Why Tesla’s Model 3 will be more affordable than its competition

It’s a great time to be a truck driver.

That is, unless you’re Elon Musk. 

Truck drivers are the most valuable and least likely to be fired at anytime in the next decade, according to a study from the Brookings Institution.

The Brookings report notes that trucking is in trouble.

According to the Brookings report, the number of jobs in the trucking industry will fall from 6 million in 2022 to 4.5 million in 2026, the report says.

In 2020, there were 1.3 million truckers.

In 2026 there will be just 3.7 million.

In 2025, the Brookings analysis projects, there will only be 1.7% of all jobs in trucks.

The other 99% of jobs will be filled by machines.

That’s a big loss for the drivers and their families.

The report also says that there is a big cost to having a driverless car on the road.

In 2021, the cost of a driver to operate a $100,000 Tesla Model 3 is $8,400.

In 2024, it’s $7,600.

In 2030, it goes up to $9,200.

In twenty-first-century America, it could be anywhere from $12,000 to $19,000.

The average cost of trucking could go from $20,000 in 2020 to $27,500 in 2028.

The problem is that, as we’ve seen with the auto industry, there’s little demand for trucks, especially as they age and become more and more automated.
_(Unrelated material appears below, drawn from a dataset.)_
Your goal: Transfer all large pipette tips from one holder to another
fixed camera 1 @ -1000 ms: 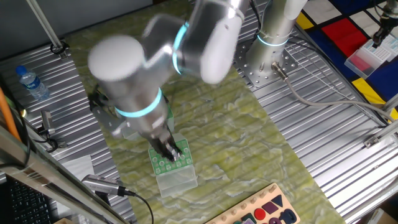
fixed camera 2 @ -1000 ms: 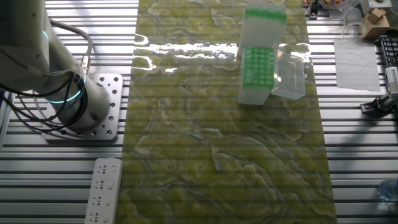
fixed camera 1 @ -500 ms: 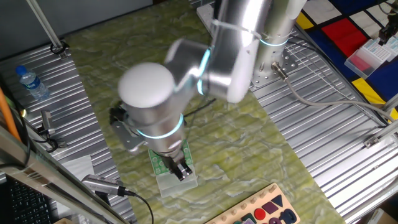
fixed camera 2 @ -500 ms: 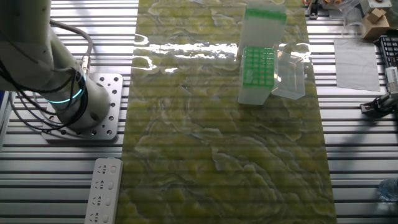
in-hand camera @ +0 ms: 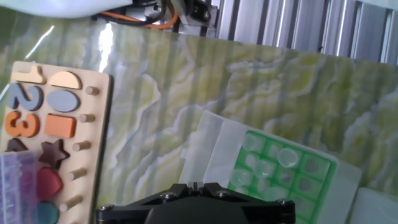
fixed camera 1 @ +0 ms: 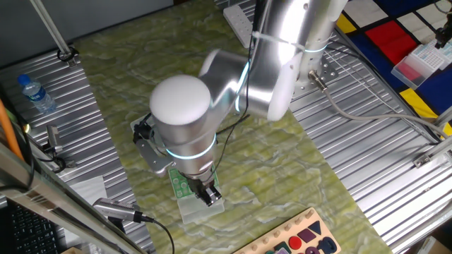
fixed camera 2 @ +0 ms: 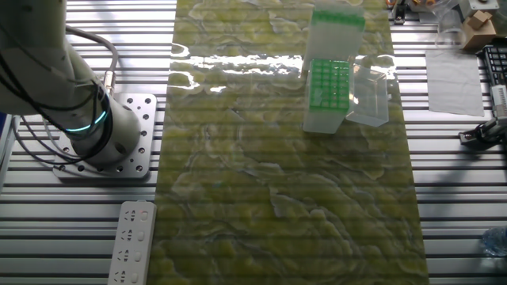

Tesla is making money by taking the hassle out of owning and operating a truck.

The only reason there’s not more demand for a driver is that Tesla does not make a profit on a truck, and thus it’s not profitable.

Tesla is now selling its cars in more than 120 countries, but most of those customers are in the US.

This isn’t to say that the Model 3 isn’t a good deal.

It is.

Tesla has been making a lot of money off of the Model S sedan since its launch in 2015, and that’s good for the company.

But it’s hard to imagine the Model III selling much better than the Model X sedan.

If Tesla wants to make money in the future, it’ll need to build trucks that are cheaper to operate and more fuel efficient.

That will make its cars more affordable, which will help the company’s bottom line.

But it’s a very big leap for a company that’s struggling to figure out how to make a profitable business from its products.

Tesla’s stock is down more than 50% this year, and it’s down by nearly 50% since it reported earnings last month.

That puts the company in a tough spot, as it is losing money at a time when it’s struggling with the impact of global competition.